Top of Provided data
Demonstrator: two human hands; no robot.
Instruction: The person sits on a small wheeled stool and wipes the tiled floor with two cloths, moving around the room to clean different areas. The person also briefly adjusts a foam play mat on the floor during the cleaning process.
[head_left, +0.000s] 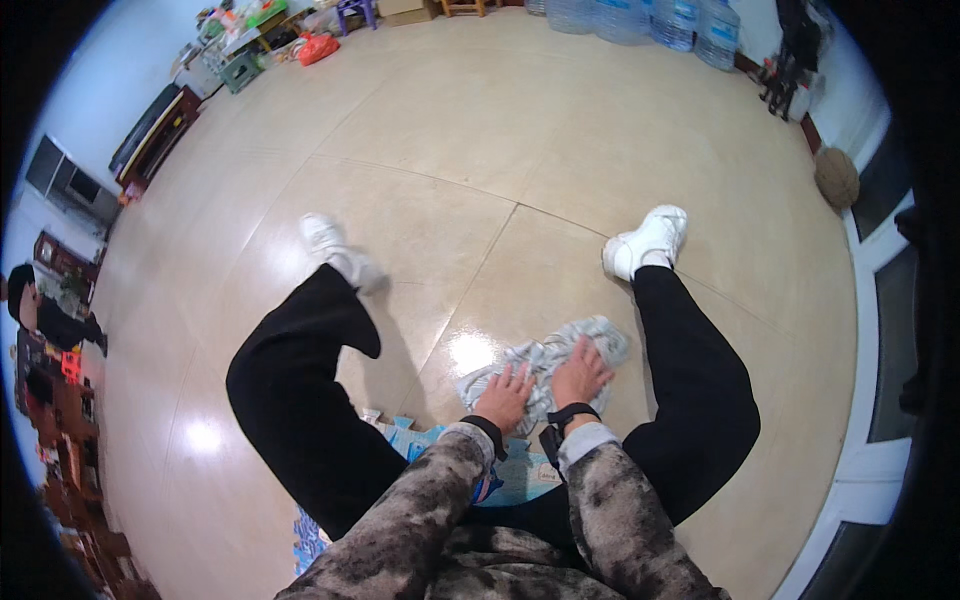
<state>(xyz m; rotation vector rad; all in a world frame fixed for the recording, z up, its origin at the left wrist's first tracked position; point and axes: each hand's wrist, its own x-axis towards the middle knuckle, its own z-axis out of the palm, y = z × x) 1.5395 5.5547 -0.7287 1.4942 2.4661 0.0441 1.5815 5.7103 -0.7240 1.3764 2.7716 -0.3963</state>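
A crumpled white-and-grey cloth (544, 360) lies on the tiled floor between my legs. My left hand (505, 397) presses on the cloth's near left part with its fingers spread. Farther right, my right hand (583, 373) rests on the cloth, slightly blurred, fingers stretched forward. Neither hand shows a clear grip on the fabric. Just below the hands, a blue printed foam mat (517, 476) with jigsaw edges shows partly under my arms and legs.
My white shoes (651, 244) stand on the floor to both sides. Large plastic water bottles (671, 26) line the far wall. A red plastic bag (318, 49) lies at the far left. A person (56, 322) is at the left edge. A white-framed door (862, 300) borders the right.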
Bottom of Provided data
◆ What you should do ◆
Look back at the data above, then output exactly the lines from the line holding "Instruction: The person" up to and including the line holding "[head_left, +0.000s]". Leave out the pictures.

◆ Task result ◆
Instruction: The person sits on a small wheeled stool and wipes the tiled floor with two cloths, moving around the room to clean different areas. The person also briefly adjusts a foam play mat on the floor during the cleaning process.
[head_left, +0.000s] 

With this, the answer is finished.